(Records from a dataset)

= = = = = = =

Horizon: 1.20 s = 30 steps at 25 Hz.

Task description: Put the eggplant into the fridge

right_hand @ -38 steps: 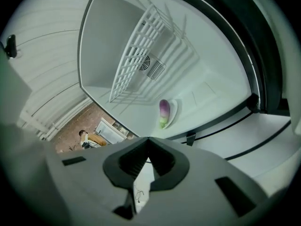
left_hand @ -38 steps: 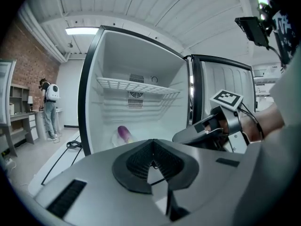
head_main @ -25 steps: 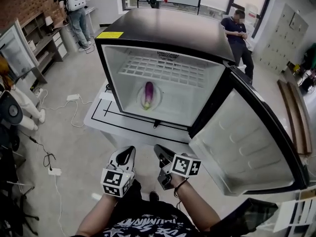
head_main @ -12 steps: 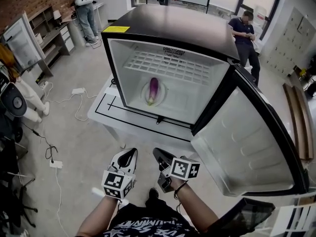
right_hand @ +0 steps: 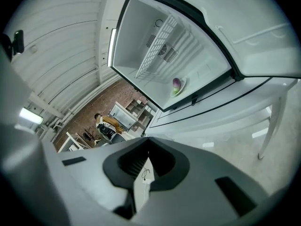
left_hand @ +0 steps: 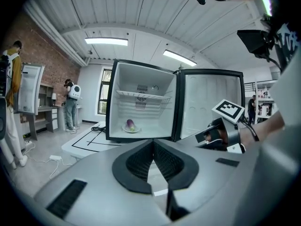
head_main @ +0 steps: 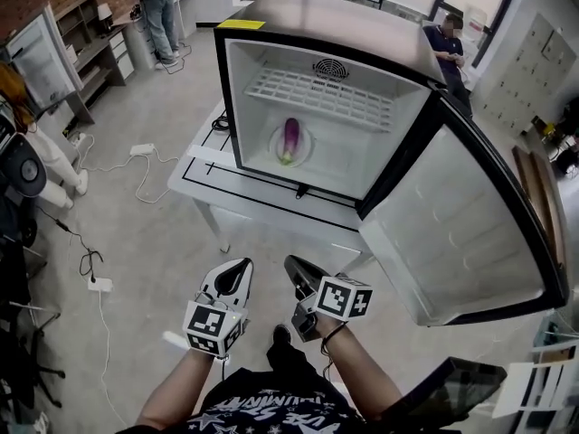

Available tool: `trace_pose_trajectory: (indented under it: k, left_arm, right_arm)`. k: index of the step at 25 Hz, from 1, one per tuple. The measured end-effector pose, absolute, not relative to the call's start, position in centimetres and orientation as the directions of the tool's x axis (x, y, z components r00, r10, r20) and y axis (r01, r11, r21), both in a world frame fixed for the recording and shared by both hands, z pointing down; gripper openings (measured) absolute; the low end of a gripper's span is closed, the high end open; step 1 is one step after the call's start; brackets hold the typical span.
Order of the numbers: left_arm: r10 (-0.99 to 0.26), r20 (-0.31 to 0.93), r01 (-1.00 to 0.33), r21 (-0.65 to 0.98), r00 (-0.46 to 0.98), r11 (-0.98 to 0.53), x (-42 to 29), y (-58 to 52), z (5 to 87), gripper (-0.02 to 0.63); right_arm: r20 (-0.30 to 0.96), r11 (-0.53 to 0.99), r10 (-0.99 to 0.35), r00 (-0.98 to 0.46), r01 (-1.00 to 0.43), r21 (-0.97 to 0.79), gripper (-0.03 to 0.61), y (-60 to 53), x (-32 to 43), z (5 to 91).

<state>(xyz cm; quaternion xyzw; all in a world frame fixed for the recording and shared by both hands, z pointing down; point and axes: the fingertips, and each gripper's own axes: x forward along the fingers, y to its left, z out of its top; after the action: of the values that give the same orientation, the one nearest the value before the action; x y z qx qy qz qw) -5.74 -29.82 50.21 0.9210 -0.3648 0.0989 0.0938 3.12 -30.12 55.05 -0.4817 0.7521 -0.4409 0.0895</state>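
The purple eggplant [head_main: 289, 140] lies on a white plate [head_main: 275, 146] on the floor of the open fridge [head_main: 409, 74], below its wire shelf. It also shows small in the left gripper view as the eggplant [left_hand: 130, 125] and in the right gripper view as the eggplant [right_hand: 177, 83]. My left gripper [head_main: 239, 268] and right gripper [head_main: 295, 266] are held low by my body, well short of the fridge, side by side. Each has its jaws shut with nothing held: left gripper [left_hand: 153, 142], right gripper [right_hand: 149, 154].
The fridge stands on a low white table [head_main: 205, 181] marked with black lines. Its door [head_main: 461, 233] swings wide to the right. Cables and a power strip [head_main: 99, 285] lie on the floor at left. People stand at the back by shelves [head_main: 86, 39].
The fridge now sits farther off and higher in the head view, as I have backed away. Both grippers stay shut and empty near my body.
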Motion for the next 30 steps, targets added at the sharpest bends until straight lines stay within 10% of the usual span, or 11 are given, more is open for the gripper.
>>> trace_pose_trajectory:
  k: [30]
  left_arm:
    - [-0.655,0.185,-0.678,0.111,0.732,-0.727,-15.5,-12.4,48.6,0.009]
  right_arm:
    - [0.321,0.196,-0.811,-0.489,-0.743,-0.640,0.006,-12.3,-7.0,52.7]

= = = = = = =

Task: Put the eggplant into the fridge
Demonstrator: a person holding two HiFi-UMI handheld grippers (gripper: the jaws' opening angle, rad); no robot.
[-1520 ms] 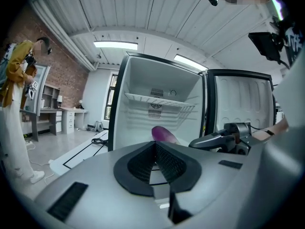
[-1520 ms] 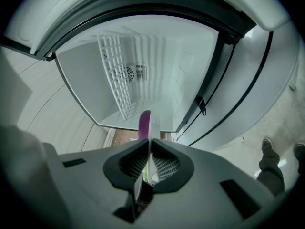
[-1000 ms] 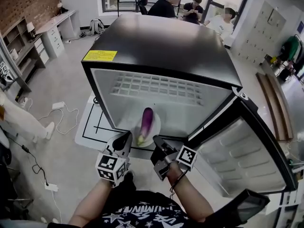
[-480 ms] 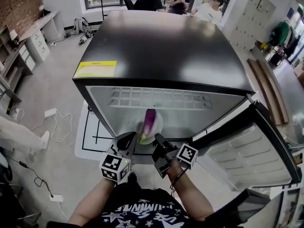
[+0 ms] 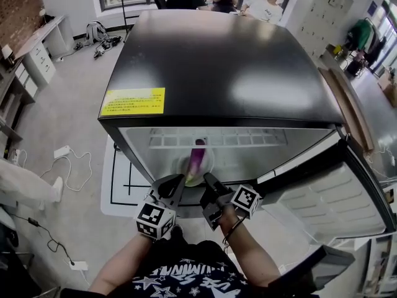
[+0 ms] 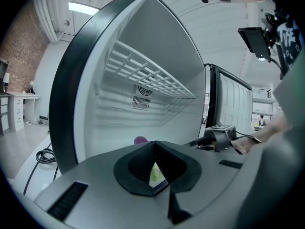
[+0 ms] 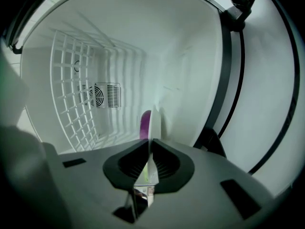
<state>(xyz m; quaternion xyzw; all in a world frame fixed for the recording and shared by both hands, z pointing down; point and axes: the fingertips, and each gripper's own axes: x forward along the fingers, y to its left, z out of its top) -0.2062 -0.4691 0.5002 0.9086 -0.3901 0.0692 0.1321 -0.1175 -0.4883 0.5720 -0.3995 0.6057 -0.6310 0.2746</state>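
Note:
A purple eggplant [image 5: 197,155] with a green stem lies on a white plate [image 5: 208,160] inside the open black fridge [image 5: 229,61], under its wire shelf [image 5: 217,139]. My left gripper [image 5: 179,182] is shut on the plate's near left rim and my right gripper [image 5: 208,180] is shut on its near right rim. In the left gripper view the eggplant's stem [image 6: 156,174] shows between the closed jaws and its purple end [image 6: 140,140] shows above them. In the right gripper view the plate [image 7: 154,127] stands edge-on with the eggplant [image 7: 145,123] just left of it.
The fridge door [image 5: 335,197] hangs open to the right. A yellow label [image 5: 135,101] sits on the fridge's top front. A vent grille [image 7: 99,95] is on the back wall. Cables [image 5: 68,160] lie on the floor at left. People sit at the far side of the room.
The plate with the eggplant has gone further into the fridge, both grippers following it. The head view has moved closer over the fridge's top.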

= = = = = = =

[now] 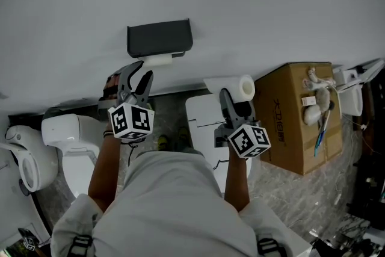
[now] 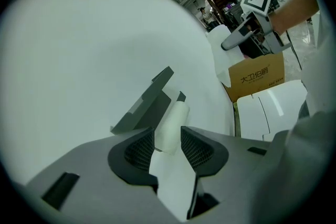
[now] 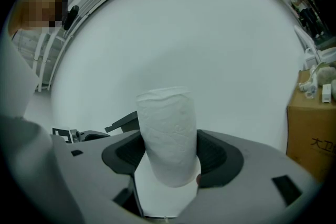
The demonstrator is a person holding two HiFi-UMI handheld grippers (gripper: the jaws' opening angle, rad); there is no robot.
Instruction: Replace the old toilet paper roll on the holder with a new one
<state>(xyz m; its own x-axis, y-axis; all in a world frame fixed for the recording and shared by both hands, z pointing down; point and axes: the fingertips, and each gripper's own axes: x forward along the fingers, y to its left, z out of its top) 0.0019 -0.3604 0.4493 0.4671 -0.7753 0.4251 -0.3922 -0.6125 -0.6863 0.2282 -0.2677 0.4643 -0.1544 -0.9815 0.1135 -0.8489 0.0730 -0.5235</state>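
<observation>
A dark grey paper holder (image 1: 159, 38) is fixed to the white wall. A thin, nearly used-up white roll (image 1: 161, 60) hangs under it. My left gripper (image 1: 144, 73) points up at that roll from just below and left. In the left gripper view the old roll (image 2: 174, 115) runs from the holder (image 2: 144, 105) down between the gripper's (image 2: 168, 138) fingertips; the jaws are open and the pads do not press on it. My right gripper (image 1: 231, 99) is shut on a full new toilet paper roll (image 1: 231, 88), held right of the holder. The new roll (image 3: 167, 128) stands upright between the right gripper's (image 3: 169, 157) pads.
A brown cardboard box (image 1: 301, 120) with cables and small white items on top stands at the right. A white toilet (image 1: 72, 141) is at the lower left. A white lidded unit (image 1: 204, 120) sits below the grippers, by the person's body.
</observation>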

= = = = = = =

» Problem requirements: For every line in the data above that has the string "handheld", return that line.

» Response box:
Demonstrator: a person holding two HiFi-UMI handheld grippers (gripper: the jaws' opening angle, rad); no robot.
The demonstrator is a person holding two HiFi-UMI handheld grippers (gripper: the jaws' opening angle, rad); there is no robot.

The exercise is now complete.